*ACTION ITEM:* The result should be an exact copy of only the lines from the one with "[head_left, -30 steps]" through the last line of the data below, with pictures omitted.

=======

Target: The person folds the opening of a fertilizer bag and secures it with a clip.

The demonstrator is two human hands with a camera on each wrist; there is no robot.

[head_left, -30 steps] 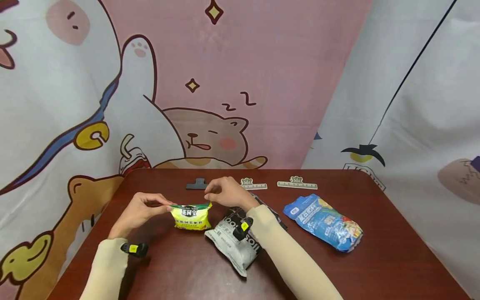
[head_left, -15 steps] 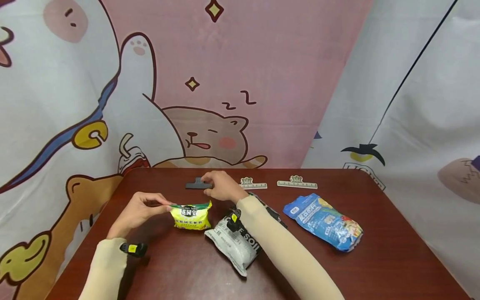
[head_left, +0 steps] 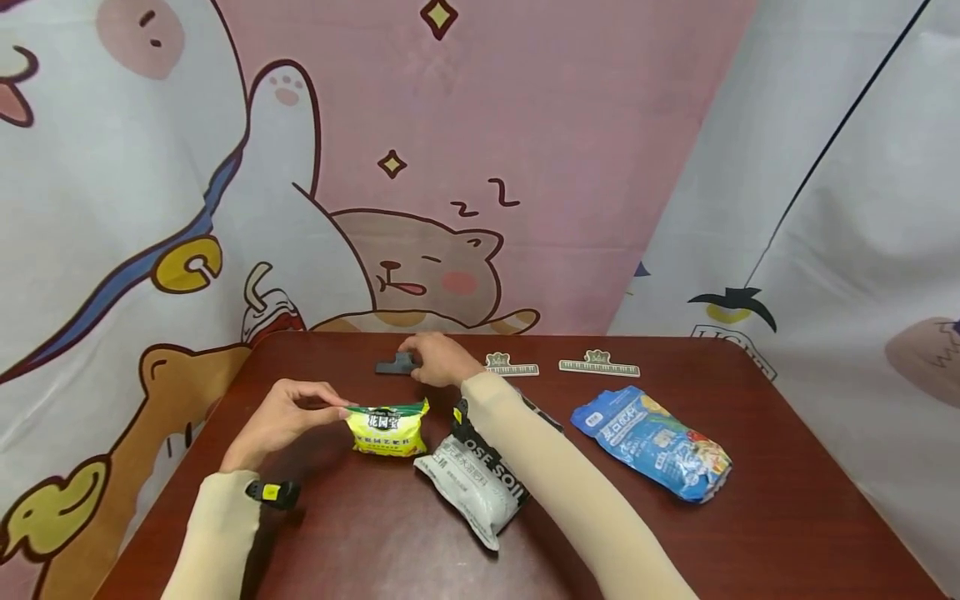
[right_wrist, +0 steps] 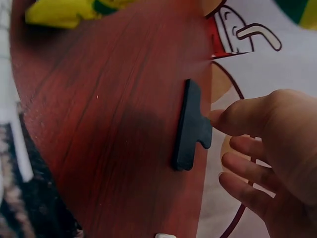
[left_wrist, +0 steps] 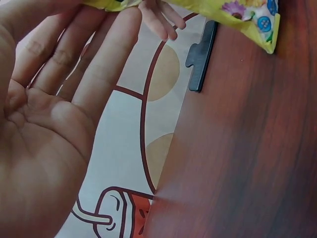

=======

*RESPONSE AREA:*
[head_left, -30 steps] 
[head_left, -15 steps] 
[head_left, +0 steps] 
[right_wrist, +0 steps] 
[left_wrist, +0 steps] 

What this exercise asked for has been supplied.